▸ **Information supplied**:
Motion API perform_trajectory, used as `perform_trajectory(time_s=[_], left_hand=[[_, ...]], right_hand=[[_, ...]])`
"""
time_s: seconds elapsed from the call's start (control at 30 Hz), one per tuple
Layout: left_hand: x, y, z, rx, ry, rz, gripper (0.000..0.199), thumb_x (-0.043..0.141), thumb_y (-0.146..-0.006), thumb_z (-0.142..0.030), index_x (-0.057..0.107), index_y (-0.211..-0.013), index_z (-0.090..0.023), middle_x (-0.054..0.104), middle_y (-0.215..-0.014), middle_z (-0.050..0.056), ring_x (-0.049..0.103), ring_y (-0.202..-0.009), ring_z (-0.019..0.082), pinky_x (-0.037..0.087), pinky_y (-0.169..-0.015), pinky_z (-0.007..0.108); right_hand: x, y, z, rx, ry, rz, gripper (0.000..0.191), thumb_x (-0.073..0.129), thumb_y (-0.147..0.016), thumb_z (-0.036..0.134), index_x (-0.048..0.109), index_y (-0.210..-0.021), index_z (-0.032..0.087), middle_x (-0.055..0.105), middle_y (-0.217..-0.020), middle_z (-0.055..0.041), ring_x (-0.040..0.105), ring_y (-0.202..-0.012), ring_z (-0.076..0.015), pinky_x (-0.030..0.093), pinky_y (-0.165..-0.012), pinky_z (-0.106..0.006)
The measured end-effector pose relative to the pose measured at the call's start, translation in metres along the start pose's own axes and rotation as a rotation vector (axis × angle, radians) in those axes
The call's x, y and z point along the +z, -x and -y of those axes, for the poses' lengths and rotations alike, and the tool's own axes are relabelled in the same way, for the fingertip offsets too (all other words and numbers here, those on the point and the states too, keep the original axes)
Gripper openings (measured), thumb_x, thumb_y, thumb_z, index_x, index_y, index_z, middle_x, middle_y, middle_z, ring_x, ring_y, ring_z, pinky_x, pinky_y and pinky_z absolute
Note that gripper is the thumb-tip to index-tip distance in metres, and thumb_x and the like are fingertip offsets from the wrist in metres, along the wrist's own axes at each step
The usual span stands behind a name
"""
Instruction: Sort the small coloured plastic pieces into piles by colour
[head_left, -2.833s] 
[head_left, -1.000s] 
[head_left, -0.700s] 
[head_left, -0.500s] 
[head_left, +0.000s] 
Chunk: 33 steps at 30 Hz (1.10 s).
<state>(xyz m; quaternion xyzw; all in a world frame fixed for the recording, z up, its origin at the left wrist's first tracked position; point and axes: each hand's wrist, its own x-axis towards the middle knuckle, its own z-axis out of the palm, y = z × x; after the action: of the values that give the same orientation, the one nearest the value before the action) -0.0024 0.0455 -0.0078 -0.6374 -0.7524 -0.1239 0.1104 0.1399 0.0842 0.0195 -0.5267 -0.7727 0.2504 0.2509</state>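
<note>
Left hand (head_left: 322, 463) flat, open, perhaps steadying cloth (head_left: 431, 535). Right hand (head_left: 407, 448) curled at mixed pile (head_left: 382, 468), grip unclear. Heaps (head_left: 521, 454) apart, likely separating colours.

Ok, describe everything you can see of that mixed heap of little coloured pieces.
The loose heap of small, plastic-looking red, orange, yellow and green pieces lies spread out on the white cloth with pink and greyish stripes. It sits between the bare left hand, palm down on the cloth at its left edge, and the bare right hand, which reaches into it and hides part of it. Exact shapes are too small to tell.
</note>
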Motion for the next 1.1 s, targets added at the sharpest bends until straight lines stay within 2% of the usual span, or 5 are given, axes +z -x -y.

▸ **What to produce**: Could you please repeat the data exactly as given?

▸ **Exercise answer**:
Motion API perform_trajectory, used as `perform_trajectory(time_s=[_], left_hand=[[_, ...]], right_hand=[[_, ...]])`
"""
time_s: seconds elapsed from the call's start (control at 30 Hz), one per tuple
Layout: left_hand: x, y, z, rx, ry, rz, gripper (0.000..0.199), thumb_x (-0.043..0.141), thumb_y (-0.146..-0.006), thumb_z (-0.142..0.030), index_x (-0.057..0.107), index_y (-0.211..-0.013), index_z (-0.090..0.023), middle_x (-0.054..0.104), middle_y (-0.215..-0.014), middle_z (-0.050..0.056), ring_x (-0.049..0.103), ring_y (-0.202..-0.009), ring_z (-0.019..0.082), pinky_x (-0.037..0.087), pinky_y (-0.169..-0.015), pinky_z (-0.007..0.108); right_hand: x, y, z, rx, ry, rz, gripper (0.000..0.191), thumb_x (-0.073..0.129), thumb_y (-0.147..0.016), thumb_z (-0.036..0.134), index_x (-0.048..0.109), index_y (-0.210..-0.021), index_z (-0.032..0.087), middle_x (-0.055..0.105), middle_y (-0.217..-0.020), middle_z (-0.055..0.041), ring_x (-0.040..0.105), ring_y (-0.202..-0.012), ring_z (-0.076..0.015), pinky_x (-0.030..0.093), pinky_y (-0.165..-0.012), pinky_z (-0.106..0.006)
The measured end-effector pose relative to the pose measured at the call's start, translation in metres along the start pose's own axes and rotation as a rotation vector (axis × angle, radians) in those axes
The call's x, y and z point along the +z, -x and -y of those axes, for the poses' lengths and rotations alike, and the tool's own axes are relabelled in the same way, for the fingertip offsets too (all other words and numbers here, those on the point and the states too, keep the original axes)
Gripper openings (measured), thumb_x, thumb_y, thumb_z, index_x, index_y, index_z, middle_x, middle_y, middle_z, ring_x, ring_y, ring_z, pinky_x, pinky_y and pinky_z absolute
Note that gripper is the thumb-tip to index-tip distance in metres, and thumb_x and the like are fingertip offsets from the wrist in metres, along the wrist's own axes at each step
The usual span stands behind a name
"""
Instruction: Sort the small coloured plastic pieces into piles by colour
[head_left, -2.833s] 
[head_left, -1.000s] 
[head_left, -0.700s] 
[head_left, -0.500s] 
[head_left, +0.000s] 
Chunk: 33 steps at 30 Hz (1.10 s).
<state>(xyz m; quaternion xyzw; all in a world frame fixed for the recording, z up, its origin at the left wrist's first tracked position; point and axes: each hand's wrist, its own x-axis towards the middle knuckle, its own z-axis out of the palm, y = z × x; after the action: of the values that give the same orientation, the one nearest the value before the action) -0.0024 0.0455 -0.0078 -0.6374 -0.7524 -0.1239 0.1104 0.1399 0.0842 0.0195 -0.5267 -0.7727 0.2504 0.2509</state>
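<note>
Left hand (head_left: 322, 463) flat, open, perhaps steadying cloth (head_left: 431, 535). Right hand (head_left: 407, 448) curled at mixed pile (head_left: 382, 468), grip unclear. Heaps (head_left: 521, 454) apart, likely separating colours.

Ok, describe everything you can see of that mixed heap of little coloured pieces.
The loose heap of small, plastic-looking red, orange, yellow and green pieces lies spread out on the white cloth with pink and greyish stripes. It sits between the bare left hand, palm down on the cloth at its left edge, and the bare right hand, which reaches into it and hides part of it. Exact shapes are too small to tell.
</note>
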Motion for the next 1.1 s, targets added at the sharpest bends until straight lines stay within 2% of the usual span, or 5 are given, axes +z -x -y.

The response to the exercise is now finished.